As regional states disintegrate, this is the worst moment for a void in global leadership. Alongside Trump’s sledgehammer-wielding, bull-in-a-china-shop approach to foreign policy, the Europeans have forgotten about the region altogether, while Russia, Turkey, Iran and China squabble over the remaining nooks and crannies of scorched earth. If there was any justice, proxies like Nasrallah, Al-Amiri and Qais Al-Khazali would be tried for treason, having sold out their countrymen and wreaked death and destruction in their service of a foreign power.
Yet perhaps the moment of reckoning is coming sooner than we realize. Panicky and contradictory statements reflect the decrepit confusion befalling the Islamic Republic’s leadership.

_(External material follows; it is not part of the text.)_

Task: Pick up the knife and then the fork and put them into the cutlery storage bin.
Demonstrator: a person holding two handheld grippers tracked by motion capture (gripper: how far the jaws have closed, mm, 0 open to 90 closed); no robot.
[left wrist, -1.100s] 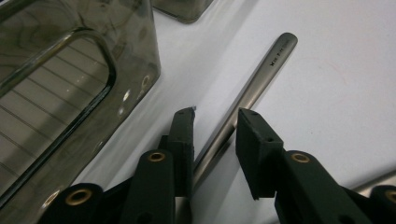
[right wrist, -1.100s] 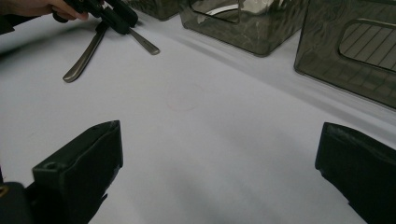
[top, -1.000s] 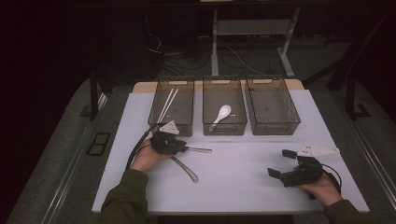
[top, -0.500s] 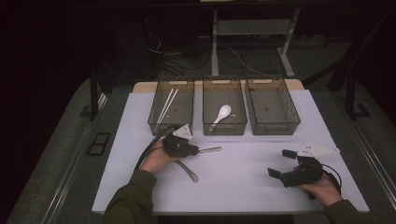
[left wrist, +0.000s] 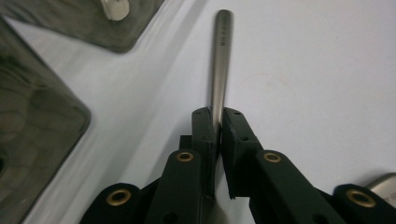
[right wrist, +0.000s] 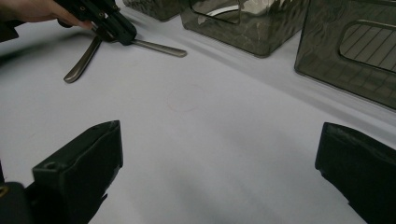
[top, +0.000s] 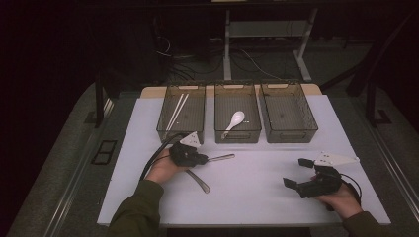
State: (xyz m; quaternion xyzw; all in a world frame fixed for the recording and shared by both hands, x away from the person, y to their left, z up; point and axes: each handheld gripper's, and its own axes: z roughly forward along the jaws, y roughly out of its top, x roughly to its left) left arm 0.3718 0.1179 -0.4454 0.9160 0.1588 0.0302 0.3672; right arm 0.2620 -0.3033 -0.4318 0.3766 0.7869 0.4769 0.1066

Khamenei can trumpet the threadbare achievements of his “resistance economy” all he likes, but the only thing he’s resisting these days is the aspirations of his own people.
Like rats deserting a sinking ship, when the Islamic Republic ultimately does implode, Tehran’s region-wide traitors and lackeys will be packing suitcases overflowing with stolen money and rushing to catch the first flight to Venezuela, while Iraqis and Lebanese celebrate their new-found freedom. With fresh recollections of how Muammar Qaddafi and Ali Abdullah Saleh met their miserable ends, Nasrallah, Al-Amiri and Al-Khazali may even prefer throwing themselves at the mercy of Israel’s prison system, rather than face the wrath of their own people.
- Baria Alamuddin is an award-winning journalist and broadcaster in the Middle East and the UK. She is editor of the Media Services Syndicate and has interviewed numerous heads of state.